During execution, your program may encounter errors or exception conditions. These conditions can result from any of the following:
Errors that occur during I/O operations
Invalid input data
Argument errors in calls to the mathematical library
Arithmetic errors
Other system-detected errors
The Intel® Fortran run-time system (Run-Time Library or RTL) generates appropriate messages and takes action to recover from errors whenever possible.
For a description of each Intel Fortran run-time error message, see List of Run-Time Error Messages.
There are a few tools and aids that are helpful when an application fails and you need to diagnose the error. Compiler-generated machine code listings and linker-generated map files can help you understand the effects of compiler optimizations and to see how your application is laid out in memory. They may help you interpret the information provided in a stack trace at the time of the error. See Generating Listing and Map Files.
You can force a core dump for severe errors that do not usually cause a core file to be created. Before running the program, set the DECFORT_DUMP_FLAG environment variable to any of the common TRUE values (Y, y, Yes, yEs, True, and so forth) to cause severe errors to create a core file. For instance, the following C shell command sets the DECFORT_DUMP_FLAG environment variable:
setenv decfort_dump_flag y
The core file is written to the current directory and can be examined using a debugger.

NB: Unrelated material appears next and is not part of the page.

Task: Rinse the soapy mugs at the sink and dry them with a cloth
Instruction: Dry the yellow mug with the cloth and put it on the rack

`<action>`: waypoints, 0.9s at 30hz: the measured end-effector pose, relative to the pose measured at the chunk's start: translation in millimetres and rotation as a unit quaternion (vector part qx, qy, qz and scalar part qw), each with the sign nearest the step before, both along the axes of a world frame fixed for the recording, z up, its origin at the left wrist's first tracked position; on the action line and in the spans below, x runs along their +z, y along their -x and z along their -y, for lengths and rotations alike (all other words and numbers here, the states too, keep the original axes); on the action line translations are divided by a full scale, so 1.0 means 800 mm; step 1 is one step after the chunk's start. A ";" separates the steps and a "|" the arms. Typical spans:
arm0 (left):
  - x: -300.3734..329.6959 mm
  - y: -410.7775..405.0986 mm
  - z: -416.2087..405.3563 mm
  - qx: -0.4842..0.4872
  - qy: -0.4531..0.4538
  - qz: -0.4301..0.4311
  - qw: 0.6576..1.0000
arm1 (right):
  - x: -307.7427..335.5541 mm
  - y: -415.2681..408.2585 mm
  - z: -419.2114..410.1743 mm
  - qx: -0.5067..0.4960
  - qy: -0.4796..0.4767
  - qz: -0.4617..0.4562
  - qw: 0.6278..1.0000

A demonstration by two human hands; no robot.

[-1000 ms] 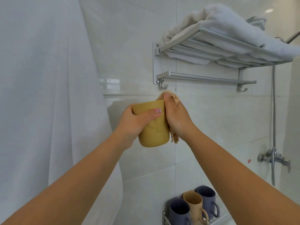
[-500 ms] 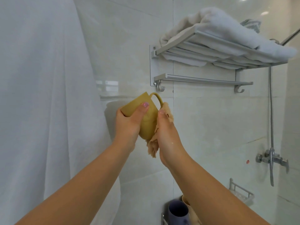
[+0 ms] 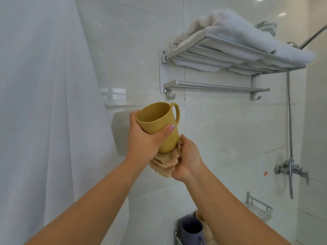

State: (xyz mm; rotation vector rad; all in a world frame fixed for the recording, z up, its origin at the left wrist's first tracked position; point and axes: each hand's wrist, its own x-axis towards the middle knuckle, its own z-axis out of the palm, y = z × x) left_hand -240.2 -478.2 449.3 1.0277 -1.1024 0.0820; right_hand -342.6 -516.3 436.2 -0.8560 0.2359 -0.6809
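A mustard-yellow mug [image 3: 155,119] is held up in front of the tiled wall, tilted with its mouth toward me and its handle at the upper right. My left hand [image 3: 143,138] grips it round the body, thumb across the front. My right hand [image 3: 187,158] holds a crumpled beige cloth [image 3: 165,162] against the mug's bottom. Low in the view a purple mug [image 3: 191,228] and a beige mug [image 3: 200,216] stand in a wall rack, partly hidden by my right forearm.
A metal towel rack [image 3: 215,85] with white towels [image 3: 238,34] hangs on the wall above. A white shower curtain [image 3: 44,103] fills the left. The shower valve [image 3: 290,169] with its hose and a small wire shelf [image 3: 258,207] are at the right.
My left hand has tipped the mug so its mouth faces me. My right hand has slid the cloth from the mug's side down under its base.
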 end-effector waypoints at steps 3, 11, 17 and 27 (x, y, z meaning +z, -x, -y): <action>-0.001 -0.006 0.000 0.017 -0.005 0.048 0.999 | -0.002 0.000 0.003 -0.042 -0.012 -0.038 0.998; -0.006 0.002 -0.010 -0.027 0.000 0.043 0.999 | 0.008 0.016 0.018 -0.082 -0.001 0.010 0.997; -0.016 0.005 -0.007 -0.017 -0.004 0.088 0.996 | -0.008 0.007 0.023 -0.045 0.044 -0.016 0.998; 0.017 -0.016 -0.013 0.070 -0.127 0.269 0.952 | 0.023 0.049 0.018 -0.348 0.146 -0.048 0.925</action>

If you requested a core file to be created on severe errors and you don't get one when expected, the problem might be that your process limit for the allowable size of a core file is set too low (or to zero). See the man page for your shell for information on setting process limits. For example, the C shell command limit (with no arguments) will report your current settings, and limit coredumpsize unlimited will raise the allowable limit to your current system maximum.